■ **Task requirements**: Output, word for word, every line from the start of the listing down to and including the line that contains "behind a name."; include nothing else.

■ **Records provided**:
- - - -
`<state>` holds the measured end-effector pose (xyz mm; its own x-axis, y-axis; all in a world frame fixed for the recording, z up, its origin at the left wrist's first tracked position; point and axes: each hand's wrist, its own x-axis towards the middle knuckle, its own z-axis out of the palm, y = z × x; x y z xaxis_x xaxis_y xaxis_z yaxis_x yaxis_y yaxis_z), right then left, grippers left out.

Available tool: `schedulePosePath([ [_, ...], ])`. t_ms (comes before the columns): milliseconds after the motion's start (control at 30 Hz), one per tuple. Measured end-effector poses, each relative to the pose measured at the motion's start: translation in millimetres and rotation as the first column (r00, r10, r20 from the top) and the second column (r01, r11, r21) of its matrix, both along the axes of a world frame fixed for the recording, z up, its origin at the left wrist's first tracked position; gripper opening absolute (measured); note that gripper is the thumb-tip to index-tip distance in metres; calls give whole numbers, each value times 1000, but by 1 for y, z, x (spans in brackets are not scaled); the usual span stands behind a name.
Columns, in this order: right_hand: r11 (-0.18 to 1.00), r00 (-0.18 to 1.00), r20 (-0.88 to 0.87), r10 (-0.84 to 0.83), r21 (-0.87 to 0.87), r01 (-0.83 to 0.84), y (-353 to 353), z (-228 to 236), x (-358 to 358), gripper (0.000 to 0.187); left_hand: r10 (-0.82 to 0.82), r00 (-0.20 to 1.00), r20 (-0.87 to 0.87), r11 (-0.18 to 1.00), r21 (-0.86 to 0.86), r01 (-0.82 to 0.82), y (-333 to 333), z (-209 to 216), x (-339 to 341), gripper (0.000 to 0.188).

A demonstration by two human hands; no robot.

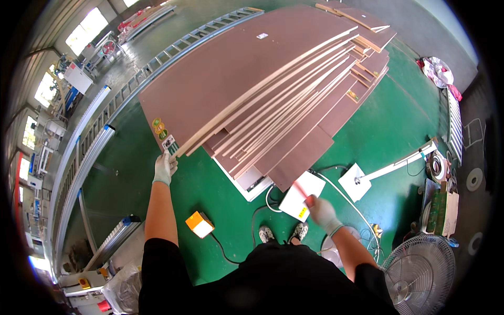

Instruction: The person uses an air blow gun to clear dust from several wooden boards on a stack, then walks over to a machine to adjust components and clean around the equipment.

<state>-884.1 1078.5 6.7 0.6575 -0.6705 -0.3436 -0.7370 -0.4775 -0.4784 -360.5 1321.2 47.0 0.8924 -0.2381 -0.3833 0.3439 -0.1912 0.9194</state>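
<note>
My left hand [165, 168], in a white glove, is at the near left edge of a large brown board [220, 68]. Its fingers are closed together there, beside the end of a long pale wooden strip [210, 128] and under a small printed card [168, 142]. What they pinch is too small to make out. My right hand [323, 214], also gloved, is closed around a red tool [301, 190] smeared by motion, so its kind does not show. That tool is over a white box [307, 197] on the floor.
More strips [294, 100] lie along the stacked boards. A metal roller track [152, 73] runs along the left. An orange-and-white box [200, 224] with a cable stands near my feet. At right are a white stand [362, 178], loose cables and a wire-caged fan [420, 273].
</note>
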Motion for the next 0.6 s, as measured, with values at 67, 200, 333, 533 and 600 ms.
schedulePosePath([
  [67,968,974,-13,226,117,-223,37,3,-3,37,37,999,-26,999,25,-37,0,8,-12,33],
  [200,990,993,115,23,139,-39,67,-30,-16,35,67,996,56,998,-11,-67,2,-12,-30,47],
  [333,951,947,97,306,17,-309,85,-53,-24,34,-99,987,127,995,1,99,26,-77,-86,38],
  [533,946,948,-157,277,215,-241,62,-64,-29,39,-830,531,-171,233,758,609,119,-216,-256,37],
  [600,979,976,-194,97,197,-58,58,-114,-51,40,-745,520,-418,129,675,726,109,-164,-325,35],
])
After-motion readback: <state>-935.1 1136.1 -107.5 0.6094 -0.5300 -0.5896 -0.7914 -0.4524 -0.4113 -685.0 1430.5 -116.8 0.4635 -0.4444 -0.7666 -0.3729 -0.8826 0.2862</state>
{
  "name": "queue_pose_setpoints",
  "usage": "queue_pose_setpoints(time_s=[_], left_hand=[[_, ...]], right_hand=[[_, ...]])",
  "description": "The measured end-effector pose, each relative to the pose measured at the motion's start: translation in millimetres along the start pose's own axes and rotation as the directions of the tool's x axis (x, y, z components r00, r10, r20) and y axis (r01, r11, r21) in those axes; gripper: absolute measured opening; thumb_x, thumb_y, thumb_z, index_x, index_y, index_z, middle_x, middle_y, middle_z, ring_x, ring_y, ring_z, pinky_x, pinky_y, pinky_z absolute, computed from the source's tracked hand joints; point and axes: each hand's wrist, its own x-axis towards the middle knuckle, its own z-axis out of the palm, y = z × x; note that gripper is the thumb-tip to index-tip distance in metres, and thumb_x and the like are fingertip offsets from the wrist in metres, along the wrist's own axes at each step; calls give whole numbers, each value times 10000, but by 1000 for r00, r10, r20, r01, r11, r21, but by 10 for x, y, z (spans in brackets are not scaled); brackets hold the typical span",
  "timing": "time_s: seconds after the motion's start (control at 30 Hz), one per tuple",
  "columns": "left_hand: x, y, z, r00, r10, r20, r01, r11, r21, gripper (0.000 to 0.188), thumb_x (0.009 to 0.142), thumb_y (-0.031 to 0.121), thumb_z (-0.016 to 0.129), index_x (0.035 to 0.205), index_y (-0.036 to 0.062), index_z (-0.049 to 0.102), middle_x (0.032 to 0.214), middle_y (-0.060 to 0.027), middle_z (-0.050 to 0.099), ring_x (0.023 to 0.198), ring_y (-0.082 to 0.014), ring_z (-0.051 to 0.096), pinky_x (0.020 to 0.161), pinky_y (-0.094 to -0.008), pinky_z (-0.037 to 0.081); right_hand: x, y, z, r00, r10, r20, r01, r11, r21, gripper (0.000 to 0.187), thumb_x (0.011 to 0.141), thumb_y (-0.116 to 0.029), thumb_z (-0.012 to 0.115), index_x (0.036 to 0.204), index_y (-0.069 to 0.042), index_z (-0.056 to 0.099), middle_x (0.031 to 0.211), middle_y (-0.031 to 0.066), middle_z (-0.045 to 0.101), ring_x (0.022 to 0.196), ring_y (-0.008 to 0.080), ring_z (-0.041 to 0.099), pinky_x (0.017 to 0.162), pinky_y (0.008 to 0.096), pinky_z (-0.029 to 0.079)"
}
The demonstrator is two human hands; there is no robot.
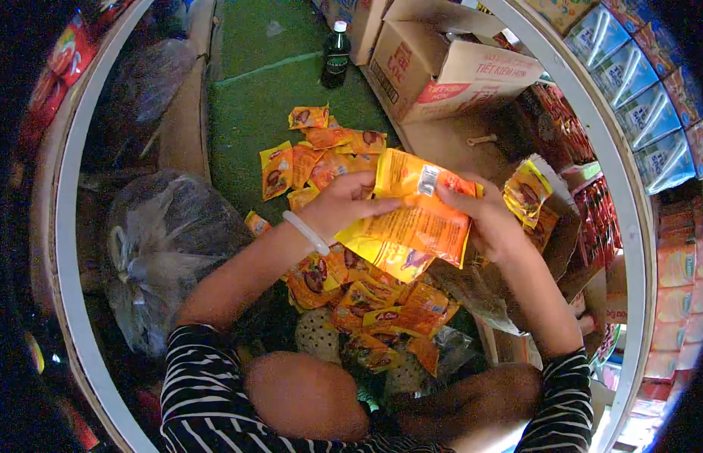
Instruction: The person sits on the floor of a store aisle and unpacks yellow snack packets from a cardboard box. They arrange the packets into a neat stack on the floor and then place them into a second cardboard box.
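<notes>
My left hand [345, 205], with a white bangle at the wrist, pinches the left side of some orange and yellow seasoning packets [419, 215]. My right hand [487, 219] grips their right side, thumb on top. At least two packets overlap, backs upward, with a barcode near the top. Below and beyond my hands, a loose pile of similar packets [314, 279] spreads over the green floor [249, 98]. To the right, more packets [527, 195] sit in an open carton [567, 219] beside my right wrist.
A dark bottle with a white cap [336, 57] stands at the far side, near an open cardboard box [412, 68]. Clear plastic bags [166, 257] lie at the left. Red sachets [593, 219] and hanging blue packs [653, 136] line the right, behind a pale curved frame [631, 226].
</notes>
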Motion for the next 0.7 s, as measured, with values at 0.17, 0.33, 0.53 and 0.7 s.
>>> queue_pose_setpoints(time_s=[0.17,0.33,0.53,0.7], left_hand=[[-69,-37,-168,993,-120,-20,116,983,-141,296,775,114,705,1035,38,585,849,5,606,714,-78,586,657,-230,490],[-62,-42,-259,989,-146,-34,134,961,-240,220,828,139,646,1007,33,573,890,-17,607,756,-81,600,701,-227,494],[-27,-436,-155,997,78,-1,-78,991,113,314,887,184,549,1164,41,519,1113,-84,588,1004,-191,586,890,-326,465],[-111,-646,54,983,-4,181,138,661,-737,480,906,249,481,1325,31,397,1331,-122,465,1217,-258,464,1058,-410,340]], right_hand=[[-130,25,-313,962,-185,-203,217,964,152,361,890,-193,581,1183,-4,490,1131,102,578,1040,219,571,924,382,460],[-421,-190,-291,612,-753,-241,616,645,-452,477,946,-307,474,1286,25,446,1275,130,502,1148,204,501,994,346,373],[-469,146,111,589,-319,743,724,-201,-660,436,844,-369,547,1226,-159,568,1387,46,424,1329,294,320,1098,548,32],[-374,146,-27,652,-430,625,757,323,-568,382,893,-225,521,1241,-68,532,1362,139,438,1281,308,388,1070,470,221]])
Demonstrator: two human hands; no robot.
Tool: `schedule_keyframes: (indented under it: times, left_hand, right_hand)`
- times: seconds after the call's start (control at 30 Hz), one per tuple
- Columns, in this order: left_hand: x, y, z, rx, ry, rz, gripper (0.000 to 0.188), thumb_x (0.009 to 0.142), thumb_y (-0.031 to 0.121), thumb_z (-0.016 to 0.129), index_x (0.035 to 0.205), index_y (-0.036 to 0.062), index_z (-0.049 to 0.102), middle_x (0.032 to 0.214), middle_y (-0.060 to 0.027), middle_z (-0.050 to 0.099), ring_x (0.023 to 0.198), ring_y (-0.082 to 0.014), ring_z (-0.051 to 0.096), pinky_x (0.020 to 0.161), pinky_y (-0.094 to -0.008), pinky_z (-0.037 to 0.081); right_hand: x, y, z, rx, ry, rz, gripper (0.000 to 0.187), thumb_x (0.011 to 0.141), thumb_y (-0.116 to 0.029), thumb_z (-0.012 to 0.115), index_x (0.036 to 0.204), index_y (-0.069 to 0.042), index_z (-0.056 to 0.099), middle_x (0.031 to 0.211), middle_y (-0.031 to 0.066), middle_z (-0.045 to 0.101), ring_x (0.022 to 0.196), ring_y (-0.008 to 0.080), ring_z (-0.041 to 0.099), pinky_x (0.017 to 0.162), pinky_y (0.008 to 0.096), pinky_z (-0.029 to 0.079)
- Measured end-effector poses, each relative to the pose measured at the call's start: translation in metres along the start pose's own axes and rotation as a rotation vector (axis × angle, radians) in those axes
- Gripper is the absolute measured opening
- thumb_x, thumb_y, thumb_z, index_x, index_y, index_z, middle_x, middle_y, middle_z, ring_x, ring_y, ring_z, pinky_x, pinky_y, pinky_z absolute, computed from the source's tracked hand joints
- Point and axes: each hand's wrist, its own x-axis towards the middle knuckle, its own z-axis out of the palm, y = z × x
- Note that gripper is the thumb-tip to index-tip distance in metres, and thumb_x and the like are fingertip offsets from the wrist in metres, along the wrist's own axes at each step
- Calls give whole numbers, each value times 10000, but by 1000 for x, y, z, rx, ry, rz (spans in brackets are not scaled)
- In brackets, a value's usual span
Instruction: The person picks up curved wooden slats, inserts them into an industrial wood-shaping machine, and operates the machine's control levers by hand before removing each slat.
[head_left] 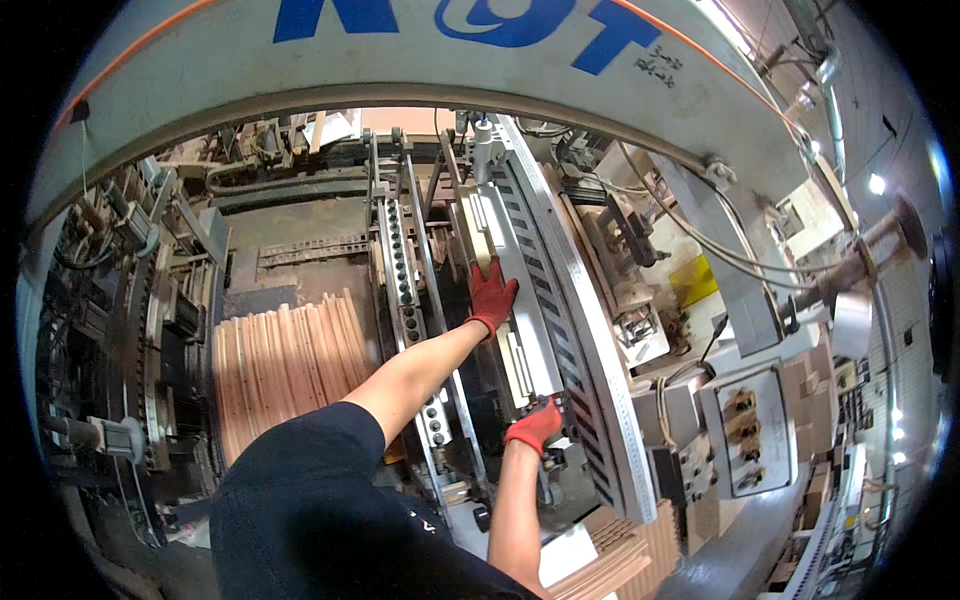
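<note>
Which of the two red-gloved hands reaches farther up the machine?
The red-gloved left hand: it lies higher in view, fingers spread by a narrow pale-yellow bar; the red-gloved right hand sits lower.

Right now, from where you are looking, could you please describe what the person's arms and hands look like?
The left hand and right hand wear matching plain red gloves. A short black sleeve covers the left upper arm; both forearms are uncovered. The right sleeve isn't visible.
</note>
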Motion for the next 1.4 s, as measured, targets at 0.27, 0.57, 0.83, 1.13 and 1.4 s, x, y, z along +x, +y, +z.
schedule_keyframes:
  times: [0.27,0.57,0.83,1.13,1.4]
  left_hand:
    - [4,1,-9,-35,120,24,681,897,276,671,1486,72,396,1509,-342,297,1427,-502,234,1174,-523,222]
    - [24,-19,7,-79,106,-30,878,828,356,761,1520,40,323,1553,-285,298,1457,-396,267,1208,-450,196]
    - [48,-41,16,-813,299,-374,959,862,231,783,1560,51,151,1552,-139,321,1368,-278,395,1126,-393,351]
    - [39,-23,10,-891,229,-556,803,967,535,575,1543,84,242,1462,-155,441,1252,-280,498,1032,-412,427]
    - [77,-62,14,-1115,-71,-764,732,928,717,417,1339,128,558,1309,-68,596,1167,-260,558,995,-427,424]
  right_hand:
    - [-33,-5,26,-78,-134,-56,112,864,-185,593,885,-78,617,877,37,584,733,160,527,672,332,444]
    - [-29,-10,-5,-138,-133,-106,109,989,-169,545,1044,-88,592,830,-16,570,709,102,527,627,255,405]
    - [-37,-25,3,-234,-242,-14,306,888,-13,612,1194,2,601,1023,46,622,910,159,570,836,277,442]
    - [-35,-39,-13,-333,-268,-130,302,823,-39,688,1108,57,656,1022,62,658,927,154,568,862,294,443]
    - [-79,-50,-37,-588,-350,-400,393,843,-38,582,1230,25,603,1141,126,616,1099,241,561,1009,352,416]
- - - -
■ **Task response**:
`<state>` holds the measured end-effector pose (xyz mm; its own x-axis, y-axis; all in a world frame fixed for the recording, z up, its origin at the left wrist's first tracked position; point and axes: each hand's wrist, its own x-axis towards the middle knuckle, its own z-axis out of the palm, y = z × x; x y z xaxis_x xaxis_y xaxis_z yaxis_x yaxis_y yaxis_z), right then left, grippers left out.

Available tool: `schedulePosePath([ [_, ...], ])`. t_ms (comes before the columns): milliseconds after the motion's start (control at 30 Hz), one per tuple. Measured end-effector poses, each relative to the pose measured at the motion's start: translation in millimetres and rotation as the first column (r00, r10, r20 from the top) and the second column (r01, r11, r21) of its matrix, both along the axes of a world frame fixed for the recording, z up, its origin at the left wrist's first tracked position; gripper opening absolute (measured); note that gripper is the thumb-tip to index-tip distance in metres; calls give whole numbers, each value times 1000, but by 1 for y, z, x (spans in brackets are not scaled); the usual span stands behind a name.

There is no more to the answer.